Child care crisis continues | Herald Republican

ANGOLA — Quality childcare providers in northeastern Indiana are few and far between.

Quiet.

There are many different types of childcare services available in the United States. From after school providers, daycare centers, and preschool centers to nannies and au pairs childcare can be customizable to every family size and type.

Discovering the best childcare center for your kids is only a part of the battle. Once they find the perfect program, families will then have to first determine what they can afford and then what they can get into.

Almost every childcare provider in northeast Indiana has waiting lists. Some of the list are as far out as 2024 already.

“Steuben County is a childcare dessert,” said Jami Hubbard, director of the Early Learning Center Montessori School located in Carlin Park Elementary School.

Montessori schools are based around child-led learning. It is a teaching method based on hands-on learning and self-directed activities with collaborative play.

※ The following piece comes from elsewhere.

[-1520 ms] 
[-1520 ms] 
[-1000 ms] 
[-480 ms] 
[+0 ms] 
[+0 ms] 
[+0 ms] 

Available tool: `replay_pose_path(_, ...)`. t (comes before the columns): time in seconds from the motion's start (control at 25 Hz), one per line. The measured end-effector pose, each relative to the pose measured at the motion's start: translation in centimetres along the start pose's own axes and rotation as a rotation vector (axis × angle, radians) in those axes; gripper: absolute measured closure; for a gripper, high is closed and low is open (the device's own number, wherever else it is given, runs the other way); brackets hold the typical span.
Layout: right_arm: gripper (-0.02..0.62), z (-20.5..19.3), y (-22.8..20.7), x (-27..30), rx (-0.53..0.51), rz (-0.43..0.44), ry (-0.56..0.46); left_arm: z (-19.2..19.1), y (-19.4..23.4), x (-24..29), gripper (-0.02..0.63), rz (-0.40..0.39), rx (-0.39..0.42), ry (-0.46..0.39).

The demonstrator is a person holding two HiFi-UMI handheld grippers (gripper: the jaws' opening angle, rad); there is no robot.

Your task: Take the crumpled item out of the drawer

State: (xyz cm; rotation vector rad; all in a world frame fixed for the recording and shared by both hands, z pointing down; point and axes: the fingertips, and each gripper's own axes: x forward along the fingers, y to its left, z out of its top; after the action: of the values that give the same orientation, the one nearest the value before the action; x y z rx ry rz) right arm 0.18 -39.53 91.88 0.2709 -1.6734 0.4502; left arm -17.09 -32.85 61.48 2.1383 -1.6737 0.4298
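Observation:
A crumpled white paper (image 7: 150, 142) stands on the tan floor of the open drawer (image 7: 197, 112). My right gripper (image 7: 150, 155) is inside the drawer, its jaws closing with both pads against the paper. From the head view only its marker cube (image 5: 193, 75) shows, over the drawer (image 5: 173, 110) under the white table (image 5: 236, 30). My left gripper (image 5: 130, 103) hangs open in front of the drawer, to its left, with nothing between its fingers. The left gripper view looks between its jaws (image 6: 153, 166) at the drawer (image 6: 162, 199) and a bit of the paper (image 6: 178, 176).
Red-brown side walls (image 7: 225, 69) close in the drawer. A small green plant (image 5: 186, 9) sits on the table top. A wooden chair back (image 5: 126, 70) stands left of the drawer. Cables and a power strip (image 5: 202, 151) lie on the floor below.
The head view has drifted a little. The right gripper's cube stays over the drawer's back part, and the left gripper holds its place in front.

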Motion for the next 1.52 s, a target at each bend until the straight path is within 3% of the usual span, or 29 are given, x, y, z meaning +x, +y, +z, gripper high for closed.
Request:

“It’s about meeting the child where they are at,” said Hubbard.

Hubbard noted the Early Learning Center Montessori School at Carlin Park Elementary School will be accepting new children for their 2022-2023 school year.

One major common issue in Northeast Indiana is finding qualified workers.

“For every three children in Steuben County there is only one qualified seat,” said Hubbard.

Deciding when to find childcare may be a plan parents begin making before the child is born.

“We have 56 children currently on a wait list,” said Tina Lee, the director of the Kendallville Day Care Center.

Lee notes the COVID baby boom may be contributing to the lack of care centers.

“It’s not so much the cost but the spaces,” said Lee. “A lot of people are not finding timely spaces. People are not understanding it’s a process.

More centers is the general conscious of solving the childcare crisis.

Little Lambs Daycare in Fremont noted they are completely filled into 2023, but they are always accepting applications.

“Starting a daycare is hard,” said Amber Hukill the director of Little Lambs Daycare in Fremont for the last seven years.

“There is a lot that goes into it any many factors potential provides don’t expect,” said Hukill.

Starting in-home childcare could be a resolution for easing the stress.

When the supply and demand of childcare is evened out the prices will likely also go down, providers say.

Currently, government funded support is also available through the Child Care and Development fund.

The Child Care and Development Fund helps low-income families afford high-quality child care with a sliding fee scale based on the family’s income.